(Items from a data source)
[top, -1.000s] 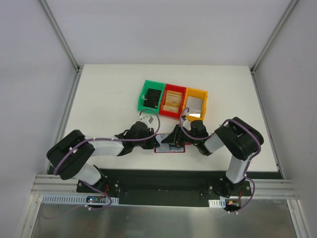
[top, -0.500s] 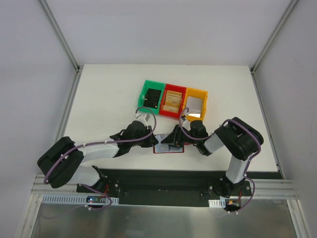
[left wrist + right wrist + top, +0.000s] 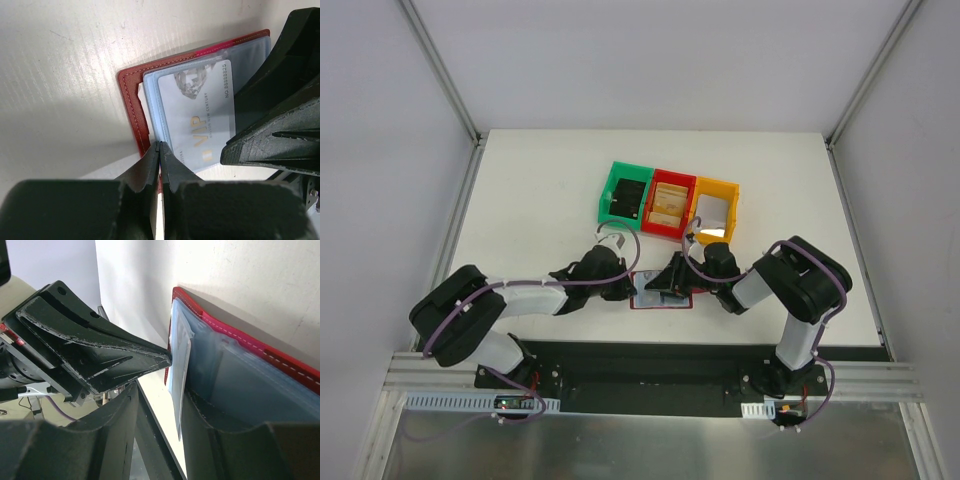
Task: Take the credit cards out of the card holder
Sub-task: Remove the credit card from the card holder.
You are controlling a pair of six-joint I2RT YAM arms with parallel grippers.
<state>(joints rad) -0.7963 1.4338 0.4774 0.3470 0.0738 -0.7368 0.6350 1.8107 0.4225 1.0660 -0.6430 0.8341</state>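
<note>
The table (image 3: pixel 535 200) carries three bins (image 3: pixel 717 185) in a row, just beyond both grippers. The left gripper (image 3: pixel 628 290) and right gripper (image 3: pixel 672 285) face each other tip to tip, with the card holder (image 3: pixel 660 299) between and under them.

The left gripper's (image 3: pixel 160 145) jaws are pressed together. Their tips touch the near edge of the holder's (image 3: pixel 132 100) clear sleeve, and whether they pinch anything cannot be told. The right gripper's (image 3: pixel 161 395) jaws stand apart, with one finger (image 3: pixel 225 450) on the sleeve.

The holder (image 3: pixel 240 340) lies open and flat, its long axis running from one gripper to the other. A pale VIP card (image 3: pixel 200 115) points lengthwise away from the left tips, and its edge (image 3: pixel 180 365) is raised off the sleeve.
</note>
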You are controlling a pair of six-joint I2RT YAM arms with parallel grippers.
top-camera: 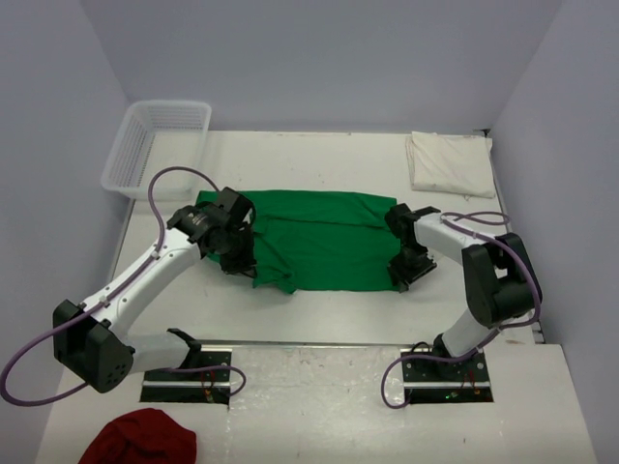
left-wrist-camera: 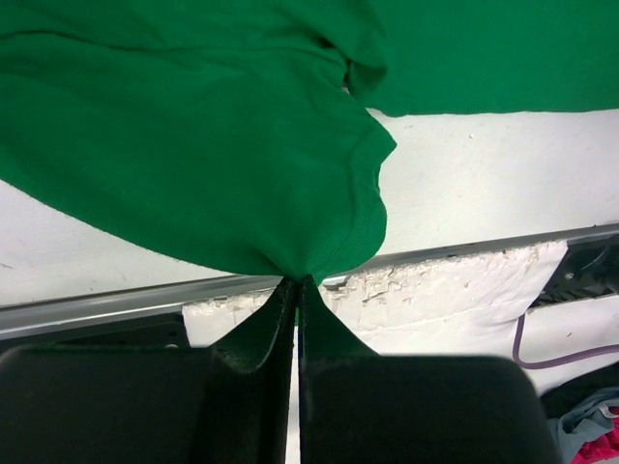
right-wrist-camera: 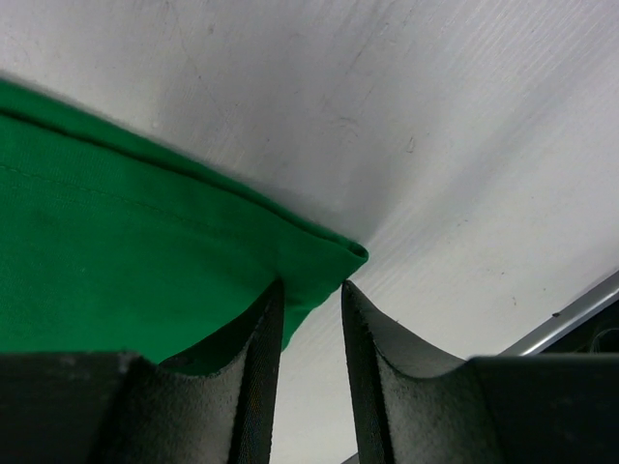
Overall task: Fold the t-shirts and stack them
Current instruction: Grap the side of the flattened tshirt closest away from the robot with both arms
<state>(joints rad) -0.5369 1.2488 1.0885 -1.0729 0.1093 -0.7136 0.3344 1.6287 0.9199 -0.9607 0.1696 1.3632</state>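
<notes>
Left fingers [left-wrist-camera: 259,338]: clamped on green t-shirt [left-wrist-camera: 193,126] edge. Right fingers [right-wrist-camera: 253,358]: parted, straddling its corner. Long axis runs across me, left to right.

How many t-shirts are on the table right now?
2. The green t-shirt lies spread in the middle; the cream-white t-shirt sits folded at the far right corner. I see no others.

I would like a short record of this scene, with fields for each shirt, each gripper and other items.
green t-shirt: spread across table centre
cream t-shirt: folded, far right corner
left gripper: shut on green t-shirt's edge
right gripper: open, astride green t-shirt's corner
other: white basket far left; dark red cloth near left
</notes>
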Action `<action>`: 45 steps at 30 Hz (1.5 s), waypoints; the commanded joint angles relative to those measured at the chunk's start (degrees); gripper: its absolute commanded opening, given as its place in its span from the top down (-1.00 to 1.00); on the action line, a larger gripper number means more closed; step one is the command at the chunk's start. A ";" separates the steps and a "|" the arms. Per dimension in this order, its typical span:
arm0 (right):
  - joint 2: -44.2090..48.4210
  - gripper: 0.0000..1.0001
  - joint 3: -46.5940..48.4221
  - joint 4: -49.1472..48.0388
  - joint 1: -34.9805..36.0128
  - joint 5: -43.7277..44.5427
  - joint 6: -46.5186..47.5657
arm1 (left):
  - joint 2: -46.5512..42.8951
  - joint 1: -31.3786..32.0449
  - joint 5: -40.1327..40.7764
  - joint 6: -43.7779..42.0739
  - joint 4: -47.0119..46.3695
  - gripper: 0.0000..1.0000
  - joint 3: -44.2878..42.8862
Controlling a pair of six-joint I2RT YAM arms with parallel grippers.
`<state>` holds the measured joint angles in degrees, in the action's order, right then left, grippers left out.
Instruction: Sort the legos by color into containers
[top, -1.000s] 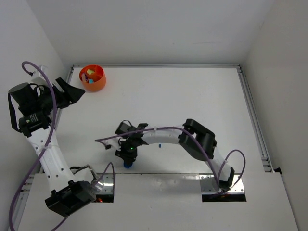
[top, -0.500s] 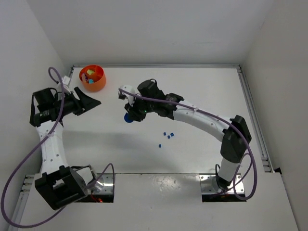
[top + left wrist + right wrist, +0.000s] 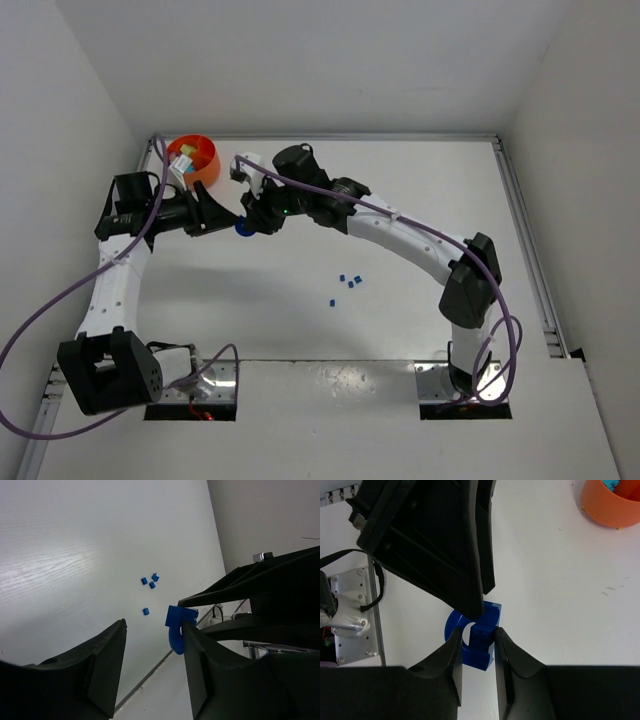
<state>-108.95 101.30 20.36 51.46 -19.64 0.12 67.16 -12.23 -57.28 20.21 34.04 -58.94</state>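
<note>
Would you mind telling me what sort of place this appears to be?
Probably a robotics lab test cell: a left arm and right arm bolted to a white table, plain white walls around it, an orange bowl and loose blue legos.

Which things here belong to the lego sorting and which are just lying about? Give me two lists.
For the job:
orange bowl
pieces in the bowl
big blue piece, gripped in the right hand
small blue bits loose on the table
left hand, open beside the big piece

Just there:
purple cables
metal rail along the table edge
base plates
</note>
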 commanded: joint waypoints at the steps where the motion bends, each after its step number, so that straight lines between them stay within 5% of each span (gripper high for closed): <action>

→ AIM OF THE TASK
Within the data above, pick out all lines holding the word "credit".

→ EXERCISE RESULT
Task: Take the credit cards out of the card holder
Sub-task: Remove the credit card from the card holder.

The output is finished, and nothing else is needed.